For Women leaving abusive relationships, they are lulled into a false sense of security believing that the constitution works equally for both men and women. The Family Courts today have become the last vestige of the Patriarchal System that holds hostage the children and punishes women for reporting abuse. Little has changed for women of Domestic Violence trying to divorce their abusers today. As a result of the strength of the Fatherhood Movement, and federal funding, the nature of childhood has changed dramatically following separation and divorce in America. Sadly, children are losing custody of their primary attached parent, their mother. Mothers are on trial for defending their right to parent and protect their children. Many attempts have been made to address the unique issues that face women in court proceedings including this lost provision to VAWA – “For purposes of determining child custody, it is not in the best interest of children to (a) force parents to share custody over the objection of one or both parents when there is a history of domestic violence; (b) punish abused or protective parents who protect themselves or their children; (c) presume allegations of domestic violence or child sexual assault are likely to be made falsely or for tactical advantage during custody and divorce proceedings; and (d) make ‘friendly parent’ provisions a factor when there is abuse by one parent against the other or a child…” (Congressional findings, VAWA proposed 1999 amendments, H.R. 357, Title II, s. 241).

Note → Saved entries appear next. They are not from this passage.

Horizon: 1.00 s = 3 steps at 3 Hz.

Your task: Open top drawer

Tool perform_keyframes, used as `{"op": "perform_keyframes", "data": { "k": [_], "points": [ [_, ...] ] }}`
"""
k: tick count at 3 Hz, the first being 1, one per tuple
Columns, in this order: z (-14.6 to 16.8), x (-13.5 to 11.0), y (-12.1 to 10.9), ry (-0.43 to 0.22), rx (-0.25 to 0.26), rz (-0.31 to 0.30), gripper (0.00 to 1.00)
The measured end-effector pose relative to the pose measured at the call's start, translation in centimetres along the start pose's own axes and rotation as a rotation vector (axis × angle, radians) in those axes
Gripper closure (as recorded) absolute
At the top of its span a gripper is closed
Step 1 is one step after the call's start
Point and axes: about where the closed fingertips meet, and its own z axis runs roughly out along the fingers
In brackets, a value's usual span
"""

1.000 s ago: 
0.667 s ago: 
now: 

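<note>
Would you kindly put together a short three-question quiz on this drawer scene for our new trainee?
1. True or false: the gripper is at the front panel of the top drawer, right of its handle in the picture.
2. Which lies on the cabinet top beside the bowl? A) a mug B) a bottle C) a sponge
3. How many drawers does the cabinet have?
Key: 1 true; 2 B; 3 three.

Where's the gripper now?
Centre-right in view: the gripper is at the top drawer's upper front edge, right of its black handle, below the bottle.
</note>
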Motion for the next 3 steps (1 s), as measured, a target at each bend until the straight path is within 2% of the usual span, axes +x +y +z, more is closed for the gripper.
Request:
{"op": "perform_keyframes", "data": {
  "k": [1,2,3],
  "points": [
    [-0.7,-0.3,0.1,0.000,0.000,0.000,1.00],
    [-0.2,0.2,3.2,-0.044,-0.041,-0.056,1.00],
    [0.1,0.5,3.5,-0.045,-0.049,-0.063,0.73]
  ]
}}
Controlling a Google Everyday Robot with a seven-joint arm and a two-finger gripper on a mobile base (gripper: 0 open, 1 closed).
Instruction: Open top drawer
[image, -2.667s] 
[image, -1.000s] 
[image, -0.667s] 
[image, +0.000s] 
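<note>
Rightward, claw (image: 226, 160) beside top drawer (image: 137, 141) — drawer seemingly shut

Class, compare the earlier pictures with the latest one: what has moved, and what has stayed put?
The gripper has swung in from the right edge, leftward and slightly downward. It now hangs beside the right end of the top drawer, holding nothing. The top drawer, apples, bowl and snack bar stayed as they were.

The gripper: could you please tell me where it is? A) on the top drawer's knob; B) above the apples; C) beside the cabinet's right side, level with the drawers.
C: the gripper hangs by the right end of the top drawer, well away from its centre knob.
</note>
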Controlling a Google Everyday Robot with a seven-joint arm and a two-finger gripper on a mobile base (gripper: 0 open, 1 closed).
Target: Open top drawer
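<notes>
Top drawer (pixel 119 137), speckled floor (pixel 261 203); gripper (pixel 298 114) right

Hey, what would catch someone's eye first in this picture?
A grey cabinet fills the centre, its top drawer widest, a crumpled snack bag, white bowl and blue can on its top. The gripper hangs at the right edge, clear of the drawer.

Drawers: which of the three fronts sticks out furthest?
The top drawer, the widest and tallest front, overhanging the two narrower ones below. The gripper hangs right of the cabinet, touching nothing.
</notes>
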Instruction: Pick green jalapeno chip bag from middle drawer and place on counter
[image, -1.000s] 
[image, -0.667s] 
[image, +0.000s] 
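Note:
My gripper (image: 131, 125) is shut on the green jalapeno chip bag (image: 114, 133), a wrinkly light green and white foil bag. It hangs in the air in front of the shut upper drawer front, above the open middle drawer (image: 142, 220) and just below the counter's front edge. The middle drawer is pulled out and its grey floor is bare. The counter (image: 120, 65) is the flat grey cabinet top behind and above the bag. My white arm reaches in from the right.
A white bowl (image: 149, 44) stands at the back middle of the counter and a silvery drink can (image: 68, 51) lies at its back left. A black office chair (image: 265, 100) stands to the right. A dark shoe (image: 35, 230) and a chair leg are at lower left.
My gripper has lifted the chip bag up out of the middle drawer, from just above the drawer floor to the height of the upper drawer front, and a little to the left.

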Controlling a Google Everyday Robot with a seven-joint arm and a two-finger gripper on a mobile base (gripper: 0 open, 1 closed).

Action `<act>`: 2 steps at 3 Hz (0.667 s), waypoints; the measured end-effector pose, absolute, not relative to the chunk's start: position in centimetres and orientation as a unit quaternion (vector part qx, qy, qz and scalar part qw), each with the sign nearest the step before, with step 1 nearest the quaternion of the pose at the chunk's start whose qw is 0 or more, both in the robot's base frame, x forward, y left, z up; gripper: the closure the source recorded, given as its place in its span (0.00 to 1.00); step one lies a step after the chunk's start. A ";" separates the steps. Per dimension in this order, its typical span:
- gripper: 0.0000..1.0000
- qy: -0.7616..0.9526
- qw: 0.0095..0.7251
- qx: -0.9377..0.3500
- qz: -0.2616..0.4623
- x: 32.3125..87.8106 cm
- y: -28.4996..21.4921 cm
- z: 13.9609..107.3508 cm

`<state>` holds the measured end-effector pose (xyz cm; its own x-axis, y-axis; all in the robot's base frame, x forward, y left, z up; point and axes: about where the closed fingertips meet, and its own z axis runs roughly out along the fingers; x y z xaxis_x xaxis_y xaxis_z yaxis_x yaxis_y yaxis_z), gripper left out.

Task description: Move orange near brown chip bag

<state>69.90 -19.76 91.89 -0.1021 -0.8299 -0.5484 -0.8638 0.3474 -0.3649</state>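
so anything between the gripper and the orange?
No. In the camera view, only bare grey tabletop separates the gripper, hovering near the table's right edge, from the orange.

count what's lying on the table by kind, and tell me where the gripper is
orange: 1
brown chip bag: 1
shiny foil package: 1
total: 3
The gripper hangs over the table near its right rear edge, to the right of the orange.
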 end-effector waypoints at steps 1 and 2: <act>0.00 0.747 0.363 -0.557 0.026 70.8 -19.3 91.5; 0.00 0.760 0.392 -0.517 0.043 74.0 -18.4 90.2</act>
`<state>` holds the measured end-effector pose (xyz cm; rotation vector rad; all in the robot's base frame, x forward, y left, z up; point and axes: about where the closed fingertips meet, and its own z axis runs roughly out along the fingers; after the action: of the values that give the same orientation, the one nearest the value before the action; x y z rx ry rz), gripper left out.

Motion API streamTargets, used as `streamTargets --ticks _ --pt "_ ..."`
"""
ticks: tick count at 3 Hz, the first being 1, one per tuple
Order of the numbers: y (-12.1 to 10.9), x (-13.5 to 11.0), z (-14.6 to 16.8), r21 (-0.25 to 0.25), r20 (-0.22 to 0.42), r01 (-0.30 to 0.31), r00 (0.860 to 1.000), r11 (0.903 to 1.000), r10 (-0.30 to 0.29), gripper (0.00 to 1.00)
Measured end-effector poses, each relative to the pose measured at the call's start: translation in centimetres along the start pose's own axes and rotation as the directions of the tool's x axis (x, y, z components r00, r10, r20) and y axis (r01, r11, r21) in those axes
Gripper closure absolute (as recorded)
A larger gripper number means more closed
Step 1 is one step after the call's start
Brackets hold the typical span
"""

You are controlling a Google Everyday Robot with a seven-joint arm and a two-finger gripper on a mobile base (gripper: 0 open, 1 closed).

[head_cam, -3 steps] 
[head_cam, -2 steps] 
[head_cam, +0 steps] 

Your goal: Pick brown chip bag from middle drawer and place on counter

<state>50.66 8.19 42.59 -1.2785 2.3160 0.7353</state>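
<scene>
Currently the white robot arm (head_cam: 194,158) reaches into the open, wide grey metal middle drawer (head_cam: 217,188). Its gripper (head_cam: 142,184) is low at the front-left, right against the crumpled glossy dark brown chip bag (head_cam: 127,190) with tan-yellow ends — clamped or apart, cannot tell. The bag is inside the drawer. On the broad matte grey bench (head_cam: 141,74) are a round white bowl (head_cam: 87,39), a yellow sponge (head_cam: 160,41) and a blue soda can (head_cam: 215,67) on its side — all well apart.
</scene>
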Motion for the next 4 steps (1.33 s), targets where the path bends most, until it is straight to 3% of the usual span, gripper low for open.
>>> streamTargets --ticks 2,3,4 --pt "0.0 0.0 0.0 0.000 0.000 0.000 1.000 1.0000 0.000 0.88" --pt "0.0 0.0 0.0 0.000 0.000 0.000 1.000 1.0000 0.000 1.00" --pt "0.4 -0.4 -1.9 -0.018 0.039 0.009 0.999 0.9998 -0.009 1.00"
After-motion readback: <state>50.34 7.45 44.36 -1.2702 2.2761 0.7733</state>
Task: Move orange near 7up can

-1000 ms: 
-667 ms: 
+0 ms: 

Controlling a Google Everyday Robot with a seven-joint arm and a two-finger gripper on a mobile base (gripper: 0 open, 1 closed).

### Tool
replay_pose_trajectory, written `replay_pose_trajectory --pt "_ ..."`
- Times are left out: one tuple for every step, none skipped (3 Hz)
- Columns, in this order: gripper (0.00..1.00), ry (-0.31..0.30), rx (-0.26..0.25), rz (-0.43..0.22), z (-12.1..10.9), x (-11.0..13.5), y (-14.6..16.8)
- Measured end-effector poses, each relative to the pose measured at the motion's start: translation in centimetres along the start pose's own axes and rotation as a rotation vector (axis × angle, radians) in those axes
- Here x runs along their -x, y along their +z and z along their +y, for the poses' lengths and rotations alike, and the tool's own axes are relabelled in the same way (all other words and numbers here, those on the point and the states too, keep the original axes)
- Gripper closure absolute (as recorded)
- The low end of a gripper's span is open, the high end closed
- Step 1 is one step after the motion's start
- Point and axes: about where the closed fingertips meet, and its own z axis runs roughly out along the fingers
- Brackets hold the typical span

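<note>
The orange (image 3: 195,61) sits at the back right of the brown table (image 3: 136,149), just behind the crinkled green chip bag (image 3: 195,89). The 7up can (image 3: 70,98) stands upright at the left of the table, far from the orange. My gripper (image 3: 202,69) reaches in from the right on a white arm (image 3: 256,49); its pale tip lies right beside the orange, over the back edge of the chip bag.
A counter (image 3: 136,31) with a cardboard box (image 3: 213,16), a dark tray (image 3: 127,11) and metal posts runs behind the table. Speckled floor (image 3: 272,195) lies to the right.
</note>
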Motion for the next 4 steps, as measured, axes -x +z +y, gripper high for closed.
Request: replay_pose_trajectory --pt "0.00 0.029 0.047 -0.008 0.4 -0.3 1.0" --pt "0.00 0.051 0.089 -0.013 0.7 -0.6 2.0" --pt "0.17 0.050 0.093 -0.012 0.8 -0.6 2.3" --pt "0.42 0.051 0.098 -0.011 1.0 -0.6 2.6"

“Forcibly taking a mother’s children, and then controlling her emotionally by withholding contact must be publicly recognized as one of the greatest forms of ‘mis-use’ of the American justice system and one of the greatest hidden vehicles for wide-spread socially approved physical and emotional abuse and control”. Coral Theill
STALKING THROUGH THE COURTS -
Lessons from The “Father’s Right’s” Movement: How to Legally Stalk, Harass, and Intimidate Victims of Domestic Violence after a Restraining Order has been Issued by Janet Normalvanbreucher
“It was with surprise and appreciation that I recently discovered and read Stalking Through the Courts. Although it has been many years since my divorce from Eric Bleicken, the pain of the intense lies that were told (that I wasn’t feeding my children, that I was suicidal, that I was a negligent mother, etc.), and the 200 plus harassment motions that Eric Bleicken filed over a five year period were still under the surface. I found it amazing that Janet Normalvanbreucher, someone I’ve never met, cared enough to research and reveal the truth about our case and the Fathers Rights political agenda. With sincerity and humility, I give her my thanks.”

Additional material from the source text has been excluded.